Her professional experience with and personal journey through childhood trauma, weight challenges and body and brain chemistry imbalances led to the creation of The 12-Week Emotional Eating Recovery Program which she has been running many times per year, for twenty-plus years. Julie was compelled to write The Emotional Eater’s Repair Manual to reach more people that want help with this issue.
It was a joy to speak with Julie and learn from her experience. Emotional eating is something I have struggled with and I know I’m not alone. There are so many of us that can benefit from this book. Below is an edited summary of our conversation. Enjoy!
How is this book different from other well-known work on emotional eating?
I was formerly an emotional eater myself and as a therapist and coach, I have worked with overeaters for over 20 years.
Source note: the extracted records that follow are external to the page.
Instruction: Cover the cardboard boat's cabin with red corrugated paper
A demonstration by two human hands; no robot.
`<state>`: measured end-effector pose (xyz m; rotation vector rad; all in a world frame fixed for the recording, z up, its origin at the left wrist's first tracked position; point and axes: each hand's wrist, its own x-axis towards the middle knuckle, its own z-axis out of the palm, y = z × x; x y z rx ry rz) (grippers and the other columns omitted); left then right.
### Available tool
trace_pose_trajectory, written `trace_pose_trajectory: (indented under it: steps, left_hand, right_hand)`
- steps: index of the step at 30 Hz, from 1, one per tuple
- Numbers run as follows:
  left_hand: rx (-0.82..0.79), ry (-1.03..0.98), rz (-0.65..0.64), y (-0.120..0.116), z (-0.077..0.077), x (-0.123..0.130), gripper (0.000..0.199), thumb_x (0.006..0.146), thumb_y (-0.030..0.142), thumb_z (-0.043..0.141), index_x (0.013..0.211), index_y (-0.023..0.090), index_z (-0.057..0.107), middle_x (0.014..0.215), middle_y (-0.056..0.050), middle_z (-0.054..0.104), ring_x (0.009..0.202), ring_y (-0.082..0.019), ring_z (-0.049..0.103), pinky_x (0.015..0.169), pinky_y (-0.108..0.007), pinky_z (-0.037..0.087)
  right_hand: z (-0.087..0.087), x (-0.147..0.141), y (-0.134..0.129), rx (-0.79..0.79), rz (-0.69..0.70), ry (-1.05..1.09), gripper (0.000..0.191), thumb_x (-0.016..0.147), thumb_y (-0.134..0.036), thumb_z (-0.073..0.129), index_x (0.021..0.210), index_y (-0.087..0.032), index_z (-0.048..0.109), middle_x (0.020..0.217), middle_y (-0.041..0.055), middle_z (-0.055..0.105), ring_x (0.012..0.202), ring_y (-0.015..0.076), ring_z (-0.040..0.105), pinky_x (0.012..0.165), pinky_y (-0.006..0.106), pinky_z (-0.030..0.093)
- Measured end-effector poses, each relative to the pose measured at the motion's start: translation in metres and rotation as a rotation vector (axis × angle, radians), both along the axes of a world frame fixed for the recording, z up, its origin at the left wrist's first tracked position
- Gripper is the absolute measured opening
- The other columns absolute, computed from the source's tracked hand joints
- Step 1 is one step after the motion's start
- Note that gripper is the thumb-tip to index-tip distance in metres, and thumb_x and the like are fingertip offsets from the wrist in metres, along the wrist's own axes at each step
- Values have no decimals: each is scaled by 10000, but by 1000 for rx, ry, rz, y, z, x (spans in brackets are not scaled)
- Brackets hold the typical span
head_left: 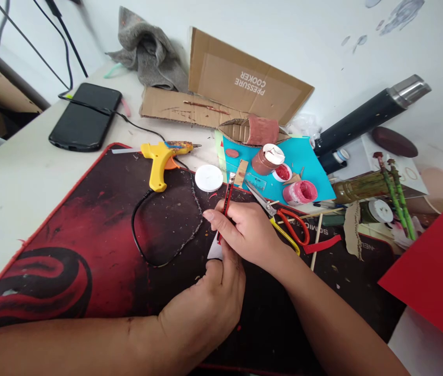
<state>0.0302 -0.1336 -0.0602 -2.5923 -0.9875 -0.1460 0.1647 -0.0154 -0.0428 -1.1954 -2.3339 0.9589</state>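
My right hand (247, 230) is closed around a red and black pencil (228, 196), which stands nearly upright with its silver-white end on top. Just below it, my left hand (209, 297) is closed on a small white piece (215, 249), mostly covered by the fingers. Both hands touch each other over the dark mat (111, 271). The pencil's lower tip is hidden. Beyond the hands lies a round white lid (208, 178). Scissors (270, 209) with red and yellow handles rest just right of my right hand.
A yellow glue gun (160, 162) and its looping cable lie left of the hands. A phone (85, 117) is at the back left. Open paint jars (300, 192) stand on blue paper (323, 177). Cardboard (244, 78) leans on the wall; red card (436, 277) is at right.
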Motion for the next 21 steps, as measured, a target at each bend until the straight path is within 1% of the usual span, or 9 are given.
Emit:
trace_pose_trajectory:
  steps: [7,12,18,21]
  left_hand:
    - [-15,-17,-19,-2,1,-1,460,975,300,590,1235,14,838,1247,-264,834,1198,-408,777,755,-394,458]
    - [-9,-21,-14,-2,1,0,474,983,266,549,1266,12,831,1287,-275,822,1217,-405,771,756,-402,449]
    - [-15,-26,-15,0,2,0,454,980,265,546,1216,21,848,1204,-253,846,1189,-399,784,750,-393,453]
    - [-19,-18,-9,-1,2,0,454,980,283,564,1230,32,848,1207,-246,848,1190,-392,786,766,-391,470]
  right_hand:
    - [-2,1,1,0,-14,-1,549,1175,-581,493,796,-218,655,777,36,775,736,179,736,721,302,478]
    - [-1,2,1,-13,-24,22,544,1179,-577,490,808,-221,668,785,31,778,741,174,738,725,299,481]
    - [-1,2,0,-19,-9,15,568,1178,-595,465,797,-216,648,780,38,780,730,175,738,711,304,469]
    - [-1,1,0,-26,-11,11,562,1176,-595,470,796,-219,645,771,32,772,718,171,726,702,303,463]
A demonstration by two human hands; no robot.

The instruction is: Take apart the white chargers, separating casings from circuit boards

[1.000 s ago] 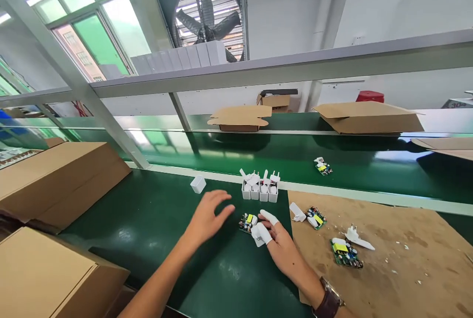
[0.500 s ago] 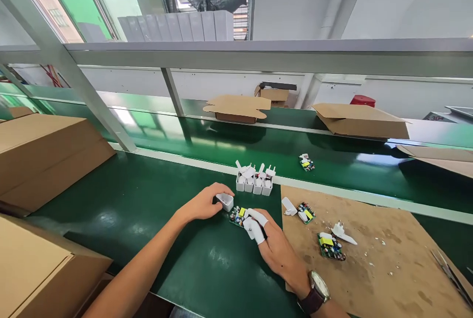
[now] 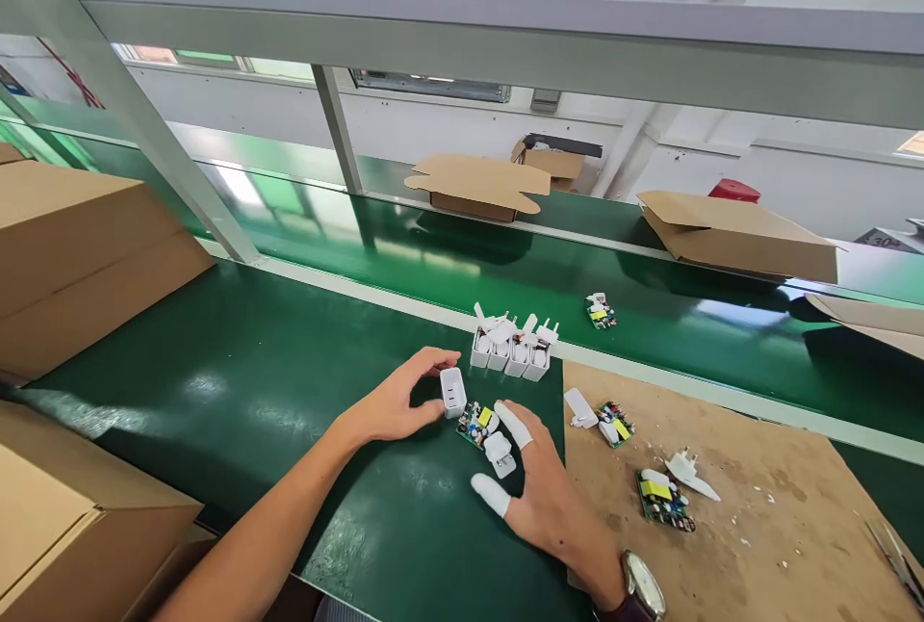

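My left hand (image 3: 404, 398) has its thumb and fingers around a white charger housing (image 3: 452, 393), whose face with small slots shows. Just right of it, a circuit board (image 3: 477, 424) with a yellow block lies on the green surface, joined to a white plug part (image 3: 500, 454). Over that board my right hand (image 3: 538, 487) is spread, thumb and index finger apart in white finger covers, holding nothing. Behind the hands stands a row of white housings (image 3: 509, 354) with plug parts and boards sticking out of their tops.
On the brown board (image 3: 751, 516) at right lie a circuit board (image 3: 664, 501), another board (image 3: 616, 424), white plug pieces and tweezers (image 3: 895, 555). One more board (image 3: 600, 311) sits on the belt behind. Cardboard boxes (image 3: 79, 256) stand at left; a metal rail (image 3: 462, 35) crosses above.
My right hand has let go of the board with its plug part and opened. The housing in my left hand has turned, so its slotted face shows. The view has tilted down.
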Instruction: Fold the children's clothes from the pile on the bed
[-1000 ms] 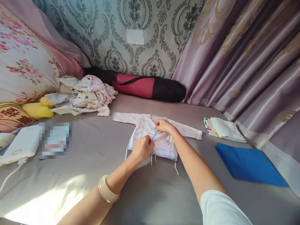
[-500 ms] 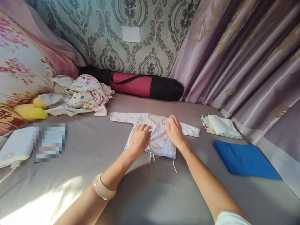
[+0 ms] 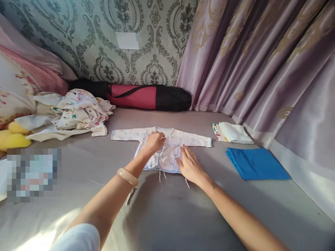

When I read some of the other well-known books on this topic I enjoyed reading them and learned a lot but felt there were certain pieces missing or some topics were poorly addressed or not addressed at all.
Overall, I felt that in most books on the subject, skill building was not adequately addressed. I really wanted to cover emotional skill building, particularly focusing on developing and strengthening our inner nurturing voice and reducing the voice of our over-developed inner critic. I also always had a sense that certain foods may be impacting our bodies differently than others. My own experience led me down a path to learn more about food allergies, sensitivities and food addiction. This topic was crucial for me to include in my book because my work has shown me that listening to hunger and fullness signals is only part of the equation. If someone has a food sensitivity or addiction to certain foods, they can have the best intentions of stopping when full, but it may not work.
My book is different because it covers all of the imbalances—emotional hunger, body imbalances and spiritual hunger—that lead us to use food and includes specific skill building strategies to overcome these imbalances.
Can you walk me through an example of how to tap into the inner nurturing voice?
Sure. At first this may feel awkward, especially because most emotional eaters have not developed this inner nurturing voice at all.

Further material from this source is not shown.